■ TASK ■
Line by line, retype the whole listing exactly.

■ THE DATA ■

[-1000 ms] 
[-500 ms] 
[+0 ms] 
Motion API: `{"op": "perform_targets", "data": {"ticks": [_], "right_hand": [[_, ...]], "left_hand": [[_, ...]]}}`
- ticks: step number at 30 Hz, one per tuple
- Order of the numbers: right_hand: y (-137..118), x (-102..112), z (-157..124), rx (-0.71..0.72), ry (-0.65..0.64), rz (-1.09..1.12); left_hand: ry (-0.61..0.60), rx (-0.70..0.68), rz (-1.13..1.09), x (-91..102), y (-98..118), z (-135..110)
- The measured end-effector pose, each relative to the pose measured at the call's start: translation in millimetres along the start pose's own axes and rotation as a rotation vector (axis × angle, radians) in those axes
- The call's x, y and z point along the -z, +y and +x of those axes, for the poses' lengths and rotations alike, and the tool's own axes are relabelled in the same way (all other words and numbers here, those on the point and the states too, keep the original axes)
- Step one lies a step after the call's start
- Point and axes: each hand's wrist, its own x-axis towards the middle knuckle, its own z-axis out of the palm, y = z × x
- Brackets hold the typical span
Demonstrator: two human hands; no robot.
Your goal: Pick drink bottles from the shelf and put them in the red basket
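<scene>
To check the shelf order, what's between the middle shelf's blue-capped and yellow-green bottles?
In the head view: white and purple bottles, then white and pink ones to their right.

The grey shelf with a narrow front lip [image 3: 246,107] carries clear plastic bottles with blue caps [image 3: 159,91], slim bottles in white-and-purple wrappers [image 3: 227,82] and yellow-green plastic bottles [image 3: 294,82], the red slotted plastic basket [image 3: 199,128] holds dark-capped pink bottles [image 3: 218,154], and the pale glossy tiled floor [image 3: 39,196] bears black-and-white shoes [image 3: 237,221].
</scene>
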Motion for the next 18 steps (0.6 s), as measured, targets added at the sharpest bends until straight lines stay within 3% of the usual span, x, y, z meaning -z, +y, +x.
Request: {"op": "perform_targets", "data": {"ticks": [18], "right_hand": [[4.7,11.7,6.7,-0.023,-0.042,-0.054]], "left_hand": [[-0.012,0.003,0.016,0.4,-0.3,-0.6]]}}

■ SOLUTION TO THIS EXERCISE ■
[-1000 ms] 
[-500 ms] 
[+0 ms] 
Motion API: `{"op": "perform_targets", "data": {"ticks": [_], "right_hand": [[_, ...]], "left_hand": [[_, ...]]}}`
- ticks: step number at 30 Hz, one per tuple
- Order of the numbers: right_hand: y (-137..118), x (-102..112), z (-157..124), rx (-0.71..0.72), ry (-0.65..0.64), rz (-1.09..1.12); left_hand: ry (-0.61..0.60), rx (-0.70..0.68), rz (-1.13..1.09), x (-91..102), y (-98..118), z (-135..110)
- The measured end-effector pose, each relative to the pose measured at the call's start: translation in millimetres along the start pose's own axes and rotation as a rotation vector (axis × angle, radians) in those axes
- The call's x, y and z point along the -z, +y and +x of those axes, for the poses' lengths and rotations alike, and the tool's own axes are relabelled in the same way (all other words and numbers here, those on the point and the states too, keep the original axes)
- Step one lies a step after the call's start
- Point and axes: each hand's wrist, its own x-axis towards the middle knuckle, its own z-axis out of the palm, y = z × x
- Brackets hold the typical span
Demonstrator: two human hands; no robot.
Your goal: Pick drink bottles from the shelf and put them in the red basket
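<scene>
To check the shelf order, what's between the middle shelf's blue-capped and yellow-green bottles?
In the head view: white and purple bottles, then white and pink ones to their right.

The grey shelf with a narrow front lip [image 3: 246,107] carries clear plastic bottles with blue caps [image 3: 159,91], slim bottles in white-and-purple wrappers [image 3: 227,82] and yellow-green plastic bottles [image 3: 294,82], the red slotted plastic basket [image 3: 199,128] holds dark-capped pink bottles [image 3: 218,154], and the pale glossy tiled floor [image 3: 39,196] bears black-and-white shoes [image 3: 237,221].
</scene>
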Motion for the next 18 steps (0.6 s), as measured, targets added at the sharpest bends until straight lines stay within 3% of the usual span, x, y, z meaning -z, +y, +x.
Request: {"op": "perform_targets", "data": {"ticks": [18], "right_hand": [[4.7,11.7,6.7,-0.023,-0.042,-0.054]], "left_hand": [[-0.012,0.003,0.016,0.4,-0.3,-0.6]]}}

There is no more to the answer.